Sky2Ground: A Benchmark for Site Modeling under Varying Altitude¶

Conference: CVPR 2026 arXiv: 2603.13740 Code: Coming soon Area: 3D Vision / Cross-View Localization Keywords: Cross-view localization, satellite–aerial–ground, multi-altitude 3D reconstruction, Gaussian splatting, curriculum learning

TL;DR¶

This paper introduces the Sky2Ground dataset (51 scenes, 80k images, covering satellite/aerial/ground views with both synthetic and real imagery) and the SkyNet model (dual-stream encoder + masked satellite attention + progressive view sampling), presenting the first systematic study of joint camera localization across ground, aerial, and satellite viewpoints.

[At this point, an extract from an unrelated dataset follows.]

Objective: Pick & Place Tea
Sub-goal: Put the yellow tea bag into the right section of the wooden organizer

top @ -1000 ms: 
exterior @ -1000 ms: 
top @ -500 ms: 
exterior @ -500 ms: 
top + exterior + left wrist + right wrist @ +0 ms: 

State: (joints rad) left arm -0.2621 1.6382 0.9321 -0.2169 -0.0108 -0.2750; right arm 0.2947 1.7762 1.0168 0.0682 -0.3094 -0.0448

SkyNet achieves a 9.6% improvement in RRA@5 and an 18.1% improvement in RTA@5.

Background & Motivation¶

Background: Multi-view 3D reconstruction and camera localization are fundamental tasks in computer vision. Recent neural approaches such as DUSt3R, MASt3R, and VGGT have achieved notable progress, yet they are primarily trained and evaluated on ground-level and aerial viewpoints.
Limitations of Prior Work: (1) No existing dataset simultaneously covers ground, aerial, and satellite viewpoints — nuScenes/KITTI are ground-only, AerialMegaDepth lacks satellite imagery, and MatrixCity/BungeeNeRF contain only synthetic data. (2) Joint camera localization across all three viewpoints has not been studied. (3) A large distribution gap exists between satellite images and ground/aerial imagery.
Key Challenge: Satellite imagery provides globally consistent geographic coverage and a stable reference, yet its visual appearance differs drastically from ground/aerial views (near-orthographic projection, kilometer-scale altitude difference). Intuitively, incorporating satellite images should supply more information, but experiments reveal that doing so actually degrades localization performance.
Goal: (1) Construct the first dataset covering all three viewpoints with both real and synthetic imagery. (2) Analyze why satellite images harm existing model performance. (3) Propose a new architecture that effectively exploits satellite information.
Key Insight: The authors find that naïvely fine-tuning VGGT with satellite data causes an 18.2% performance collapse, whereas pairwise architectures such as DUSt3R/MASt3R actually benefit from satellite data. This indicates that the problem lies not in distribution shift per se, but in the global attention mechanism, which allows ground/aerial tokens to be disturbed by satellite tokens.
Core Idea: Masked satellite attention prevents ground/aerial tokens from attending directly to satellite tokens, while a progressive view sampling strategy gradually introduces increasingly distant viewpoints, enabling joint localization across altitudes.

Method¶

Overall Architecture¶

SkyNet is built upon VGGT and adopts a dual-stream encoder design. The GAS encoder produces a joint representation across all viewpoints while restricting attention interactions between ground/aerial tokens and satellite tokens. The Sat encoder processes satellite images exclusively. The two encoders are connected via additive fusion of satellite features. A shared Camera Head and DPT Head then predict camera parameters and depth maps, respectively.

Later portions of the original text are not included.